Teenagers in Northern Ireland build their own R2-D2 with ScreenWorks

03 May 2024

7 mins
ScreenWorks - R2-D2 build
ScreenWorks - R2-D2 build

The Force was strong with a group of Northern Ireland teenagers recently, as they built a life-sized, fully-functioning version of Star Wars favourite R2-D2 in just five days as part of an Into Film ScreenWorks project.

Using more than 1,000 parts that were either created on a 3D printer, made of plywood or sourced from suppliers around the world, the young Jedis came together to build a version of the iconic movie character that moves, makes sounds and lights up just like the original.

Created through Into Film's ScreenWorks project, supported by Northern Ireland Screen, R2-D2 made his debut at Belfast City Hall ahead of Star Wars Day on May the Fourth.

The droid will now be visiting schools and careers fairs to tell young people about ScreenWorks, our work experience scheme that gives young people in Northern Ireland unparalleled access to industry professionals across all five screen sectors - Film, Television, Animation, Gaming and Visual Effects.

"In the words of Yoda, ‘Do. Or do not. There is no try'", said ScreenWorks Lead Sean Boyle. "We had this idea to do something amazing that would capture the imagination of the young people for this prop workshop and show them what was possible right here at home. With the screen industries growing in Northern Ireland, you don't have to go to Hollywood to create something amazing."

These young people were totally amazing. They had such enthusiasm, creativity and talent. It was an honour for us to work with this next generation of screen talent.

Victoria Arundell from Temple Props

Many of the young people who attended the workshop plan to go on to careers in the film industry. Beth Nihell, aged 17, from Bangor, plans to study film at Ulster University next year, and said: "It was a real team effort to create something like this together in just five days. I'm hoping for a career in props or the art department so this was really helpful to give me real life experience in the industry."

Meanwhile, 15-year-old Nathan Loughlin from Belfast, who is studying GCSE Moving Image Arts at St Mary's Christian Brothers, added that he liked the hands-on approach of the workshop. "It was amazing to see everything come together in the end. All these parts that we had created, primed, painted were put together to build this amazing R2-D2."

The prop workshop was held at Temple Props in Templepatrick under the guidance of industry experts Denis Rush and Victoria Arundell, who have more than 20 years' experience in the industry. In addition to the support of the master prop builders, we also had advice from leading Star Wars droid builder Lee Towersey, from England, who started his career as a hobbyist and went on to work for Lucasfilm.

ScreenWorks participants pose proudly with their self-made R2-D2.
ScreenWorks paricipants pose with their very own R2-D2, along with Into Film's Sean Boyle and Northern Ireland Screen's David McConnell.

More about ScreenWorks

Our ScreenWorks programme is free to all participants, and has been supported by Northern Ireland Screen since the project began in 2018.

David McConnell, Head of Education at Northern Ireland Screen, said: "The ScreenWorks programme is a real success story and has grown exponentially, offering young people varied and exciting work experiences with leading industry experts in all facets of screen industry. Its aim is to create a pathway where children can learn from a very young age about potential careers in this growing industry."

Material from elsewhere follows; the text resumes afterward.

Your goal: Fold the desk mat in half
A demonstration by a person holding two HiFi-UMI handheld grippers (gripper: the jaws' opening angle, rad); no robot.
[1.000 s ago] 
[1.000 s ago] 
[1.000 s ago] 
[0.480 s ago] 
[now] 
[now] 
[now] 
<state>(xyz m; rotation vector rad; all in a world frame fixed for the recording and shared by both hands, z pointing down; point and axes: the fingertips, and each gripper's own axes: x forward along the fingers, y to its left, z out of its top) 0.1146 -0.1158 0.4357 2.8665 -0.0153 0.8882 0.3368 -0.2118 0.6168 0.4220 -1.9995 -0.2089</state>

This year ScreenWorks have devliered 31 different work experience sessions for young people, and there are still many coming up, including ones focusing on the grip and camera departments, story development, virtual production, music composition for screen, and costumes creating. There are also two summer projects - a week-long 'Game Jam' that will see young people creating an original video game, and one on location management and sustainability.